Texto extraído do site da
Carta na Escola, da revista
Carta Capital. Fala sobre a vida de Charles Darwin, a sua teoria da evolução e... Bem, leiam...
O futuro a Darwin pertence
A breve e lapidar biografia do formulador da Teoria da Evolução nos leva a entender por que estamos à beira de um colapso coletivo
Intelectual que revolucionou a ciência no século XIX, Charles Darwin (1809-1882) não teve a clássica “vida de cientista”, como demonstra a breve e lapidar biografia Charles Darwin: A Revolução da Evolução, de Rebecca Stefoff. Inicialmente sem vocação definida, não suportou os horrores de um curso de medicina com técnicas primitivas e acabou estudando para clérigo no Christ’s College, em Cambridge, por pressão do pai e por oportunismo (queria tempo livre para as pesquisas, ainda incipientes) – logo ele que seria o descobridor das origens biológicas de um homem agora visto não mais como filho de Deus e sim como lenta construção da natureza, a partir das necessidades de adaptabilidade ao meio.

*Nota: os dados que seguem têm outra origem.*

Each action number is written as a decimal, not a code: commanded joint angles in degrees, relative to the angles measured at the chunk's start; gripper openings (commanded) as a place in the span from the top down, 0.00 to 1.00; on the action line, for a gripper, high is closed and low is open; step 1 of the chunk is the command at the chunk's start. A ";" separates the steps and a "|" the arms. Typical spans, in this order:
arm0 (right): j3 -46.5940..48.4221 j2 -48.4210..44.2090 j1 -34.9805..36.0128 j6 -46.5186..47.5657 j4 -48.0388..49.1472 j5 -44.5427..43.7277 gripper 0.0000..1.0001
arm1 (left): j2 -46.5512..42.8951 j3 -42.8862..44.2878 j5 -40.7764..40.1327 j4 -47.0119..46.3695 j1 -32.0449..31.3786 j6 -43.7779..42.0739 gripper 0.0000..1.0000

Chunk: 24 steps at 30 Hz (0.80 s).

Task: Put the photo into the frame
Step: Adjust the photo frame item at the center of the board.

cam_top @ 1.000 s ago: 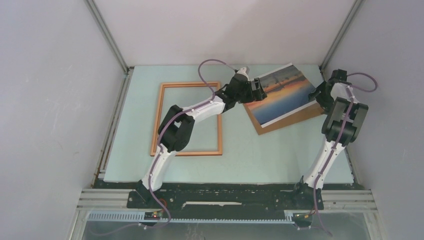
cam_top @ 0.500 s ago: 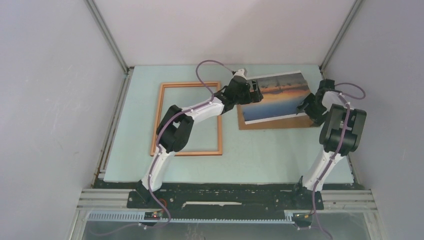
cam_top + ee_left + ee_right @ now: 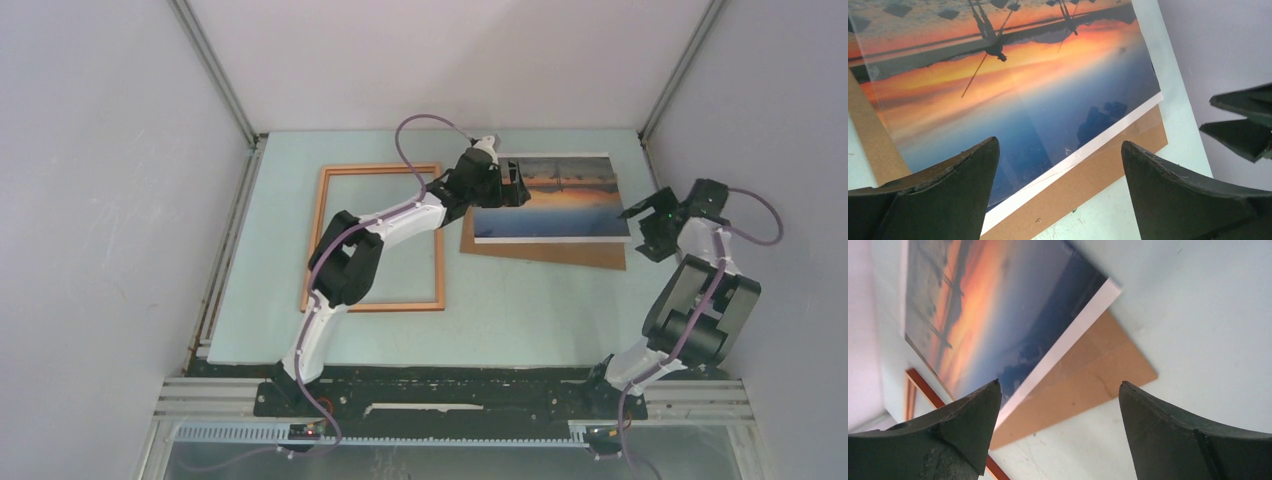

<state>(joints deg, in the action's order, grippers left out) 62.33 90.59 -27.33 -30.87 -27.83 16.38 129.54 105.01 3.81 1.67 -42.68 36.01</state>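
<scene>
The photo [image 3: 550, 197], an orange sunset over blue water with a white border, lies flat on a plain brown backing board [image 3: 545, 251] at the back right of the mat. The frame [image 3: 372, 306], thin reddish-brown wood, lies to the left with nothing inside it. My left gripper [image 3: 512, 186] hovers open over the photo's left end, holding nothing; in the left wrist view the photo [image 3: 1013, 85] and board [image 3: 1088, 185] show between its fingers [image 3: 973, 170]. My right gripper [image 3: 641, 214] stands open just off the photo's right edge, apart from it; its view shows the photo [image 3: 998, 315], the board [image 3: 1088, 375] and a frame rail [image 3: 923, 385].
The pale green mat [image 3: 520, 310] is boxed in by grey walls [image 3: 780, 150] at both sides and the back. The left arm's forearm [image 3: 400, 220] crosses over the frame's top right corner. The right gripper's fingers [image 3: 1243, 125] show at the right of the left wrist view.
The photo and board have turned from tilted to roughly square with the back wall and shifted left. The right arm has drawn back to the right, off the photo's edge.
</scene>
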 commanded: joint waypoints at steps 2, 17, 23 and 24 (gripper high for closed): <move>-1.20 3.52 -5.35 -2.59 8.16 9.12 0.06 | 2.92 5.17 3.69 4.13 0.96 2.64 0.00; 0.14 10.97 -10.76 -4.16 12.76 9.84 0.13 | 9.02 5.50 6.12 2.87 3.28 14.73 0.00; 0.28 15.52 -10.42 -3.90 14.29 10.64 0.13 | 8.85 2.43 6.52 0.87 4.49 18.31 0.02; 0.52 15.91 -10.46 -3.75 14.38 10.50 0.13 | 8.59 2.10 6.15 0.78 4.52 17.97 0.02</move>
<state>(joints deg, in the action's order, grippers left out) 61.30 103.35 -37.04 -33.71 -14.46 26.28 139.57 109.58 10.70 3.90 -39.05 51.77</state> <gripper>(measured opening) 0.870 0.988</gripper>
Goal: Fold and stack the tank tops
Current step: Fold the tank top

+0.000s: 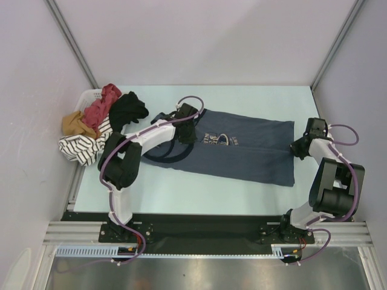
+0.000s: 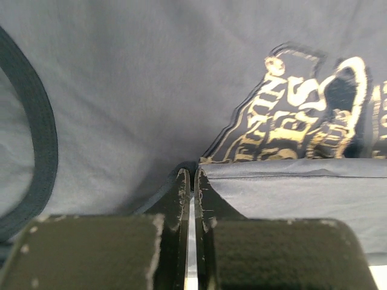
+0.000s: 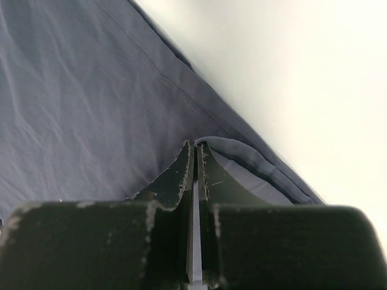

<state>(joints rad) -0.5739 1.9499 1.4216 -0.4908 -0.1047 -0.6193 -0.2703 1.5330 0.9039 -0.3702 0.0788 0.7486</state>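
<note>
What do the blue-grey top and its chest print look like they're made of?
The blue-grey top: thin matte knit, probably cotton jersey; it wrinkles softly and folds limply. The chest print: looks like flat printed ink, cream on dark navy, flush with the cloth; blur hides finer texture.

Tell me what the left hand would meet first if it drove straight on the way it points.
The blue-grey tank top: the left hand is shut with a fold of that cloth at its tips, and the gold printed logo lies just ahead. Depth is unclear.
</note>
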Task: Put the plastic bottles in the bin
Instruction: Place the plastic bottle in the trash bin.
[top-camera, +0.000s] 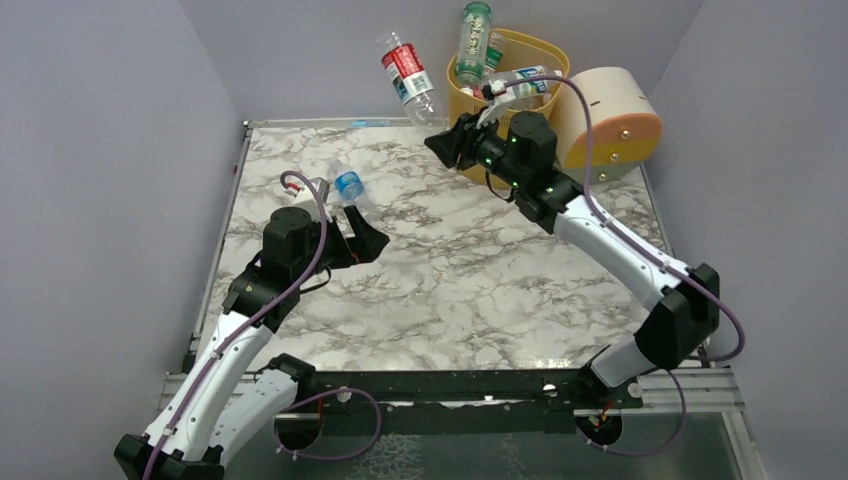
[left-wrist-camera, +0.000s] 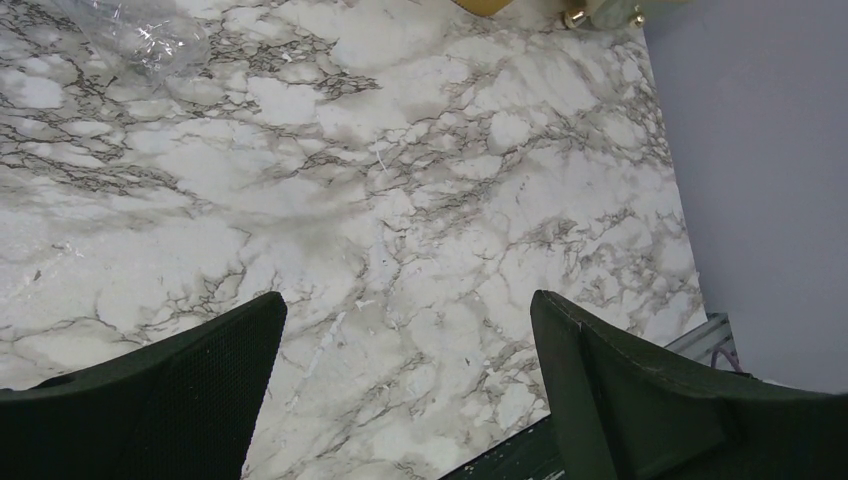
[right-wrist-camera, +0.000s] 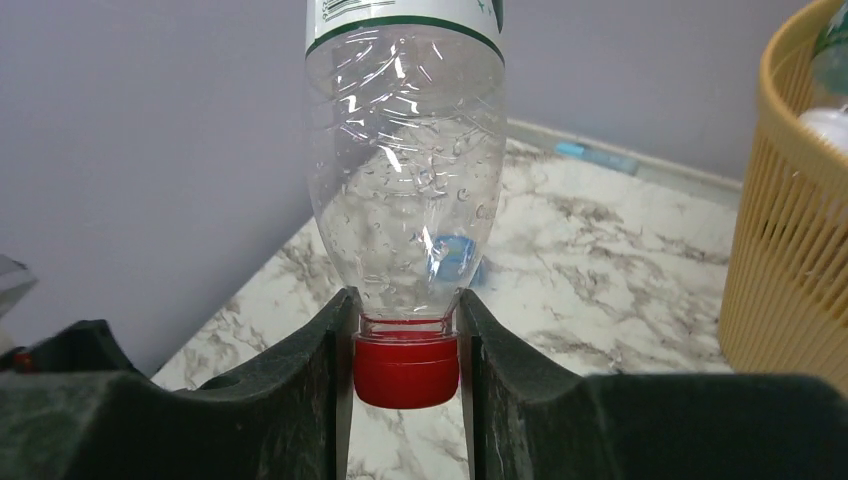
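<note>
Top external view: the bin (top-camera: 466, 104) holds several bottles (top-camera: 473, 40), lower parts hidden; right gripper (right-wrist-camera: 405, 320) clamps a red-capped bottle (right-wrist-camera: 405, 180); left gripper (left-wrist-camera: 407, 305) jaws stand apart.

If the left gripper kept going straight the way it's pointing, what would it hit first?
Probably the bare marble table: the open left gripper tilts down at it. The clear bottle lies off to one side of that line, though depth is hard to judge.
</note>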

Não precisou trabalhar como clérigo, a chance de sua vida apareceu logo no início da carreira: acompanhar o capitão Robert FitzRoy a uma viagem pelo mundo no navio Beagle. O interesse pelo estudo dos fenômenos naturais o credenciava para isso, mas também o fato de pertencer à aristocracia, podendo assim entreter o capitão, já que a esse era vedado o contato com a tripulação. A tese que Darwin iria levantar a partir dessa viagem acabaria referendando a soberania social da qual ele fazia parte. Mas isso seriam desdobramentos posteriores.
Darwin ainda nega com sua vida a idéia de que o estudioso da natureza é sempre um viajante incorrigível. Fez apenas essa longa viagem. Embora sejam as Ilhas Galápagos que lhe deram a maior prova da influência do meio (os mesmos animais isolados em ilhas diferentes tinham formações distintas), ele esteve na Bahia e no Rio em 1832, deliciado por nossa floresta tropical, coletando nela, em clima de êxtase erótico, espécimes novos para a ciência.
O naturalista não apenas anotava tudo, mas montava coleções que enviava à Inglaterra. Foram anos de avidez pela variedade natural, quando formou uma verdadeira poupança que lhe seria útil pelo resto da vida. De volta, se recolheu a uma propriedade agrícola e, graças à herança paterna, prosseguiu estudando as variações, conversando com criadores de pombos que faziam experimentos de melhoria genética e escrevendo livros sem nenhuma pressa.
Não se tornou um divulgador de primeira hora do evolucionismo, mas um paciente sistematizador das idéias do período a partir de atentas correlações. Talvez por ser um tímido, por não querer escandalizar, por conta de sua posição social e para preservar as posições religiosas de sua mulher, ele retardou ao máximo a teoria do evolucionismo.
Mais do que um cientista, foi um colecionador e observador, que soube contar uma história implícita, mas irrefutável. Suas duas principais idéias eram, segundo Rebecca Stefoff: “As espécies evoluem e se adaptam às circunstâncias que encontram (e) a seleção natural, que favorece organismos mais bem equipados para sobreviver e se reproduzir, é o principal mecanismo pelo qual as novas espécies lentamente se formam” (pág. 83).
Ele acabou incluindo o homem na escala animal. E se de suas descobertas fez-se um uso social, para provar a supremacia das raças ou classes mais fortes, ele não defendeu esse ponto de vista, restringindo-se a demonstrar os principais mecanismos de evolução e comprovando que, de tempos em tempos, algumas delas são extintas pela incapacidade de se adaptar a um meio que se torna hostil.
Num momento em que o homem se vê ameaçado pela natureza, ler Darwin é uma oportunidade de perceber que estamos à beira de um colapso coletivo. Ao nos humanizarmos, renunciamos ao princípio animal de sobrevivência dos exemplares mais bem equipados. A melancolia do fim da vida não pode ser entendida só como produto do sofrimento biográfico, como afirma Rebecca. Talvez seja decorrente da constatação silenciada de que o homem, ao se afastar dos ancestrais pelo intelecto e pela sensibilidade, determinou o próprio fim.
Darwin explica o mal-estar dos dias de hoje, quando estamos postos entre um capitalismo predador e a compaixão pelos membros mais frágeis não só de nossa espécie.